The observation was that if you follow the rules “refactor only in the green” (you may only refactor while you have working and passing tests as your life-west) and “only develop new functionality in the red” (while you have a failing test for that functionality), you will inevitably end up with a situation that your new functionality driving test case forces a re-design, right?
It may be obvious to most of you out there, but we couldn’t find a single mention of how you are supposed to solve that predicament. We surely do not want to do a redesign with a failing test, the green bar is our safety net. Of course you could keep an eye on which tests are causing the red, but that is tedious and error-prone.
What seems logical is to temporarily get rid of the failing test, which you can easily do by commenting out the failing test. Simple, right? And possibly second nature to seasoned TDD:ers. But if so, why has there been no developmen of tools support for this? I could easy envision a “disable test” feature in the Eclipse/JUnit GUI…
I think the idea behind the rule is to implement the functionality first, although you know that you will have to refactor it later. Then, when the when you have the green bar, go ahead and refactor it.
I don’t agree. One essential function of refactoring is to improve the design. The issue I was trying to address in the article was the fact that I often want to redesign to be able to slot in the new functionality better, or even make the growth possible. I strongly belive in refactoring to allow functional growth as opposed to force new functionality in and then try to clean up using refactoring.
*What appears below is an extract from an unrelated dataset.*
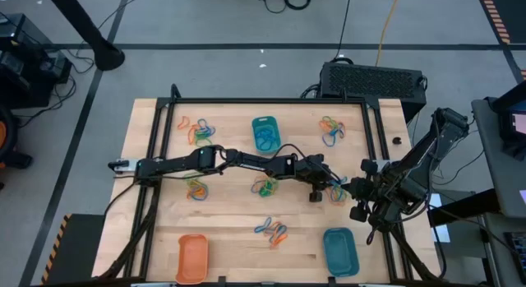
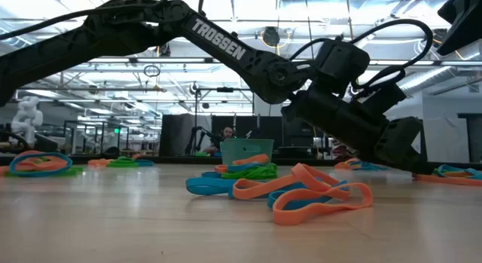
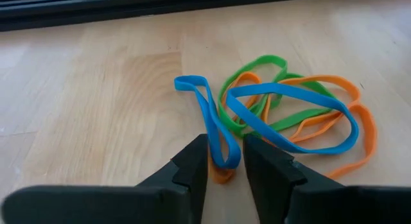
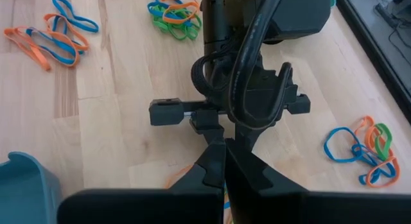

I don’t disagree with you. I am a pragmatic person. I just wanted to explain the idea behind the rule. One of the fundamental ideas behind agile development is to move in small steps.
So, the “by-the-book” way of doing it would be:
You create the one test, implement just a little, then you realize the need to refactor a little, before you move on to the next test.
Another way of doing it is to realize the need to refactor before you even start to create the first test. But be careful, big speculative refactoring must be avoided, since you may have to refactor it again if you were wrong.
The third situation, is the one you described. You realize the need for refactoring in the middle of it when you are sitting there with a failing test. Well, shit happens, I say. The situation will happen sometimes, and I would do as you, “disable” the test, refactor a little, enable the test, implement until the bar turns green.
The difference between the three cases above is the time when the developer realizes the need to refactor. Pair programming is a tool for realizing it early in the process. But no rule in the any book can force you to realize it at one time or the other. It just happens.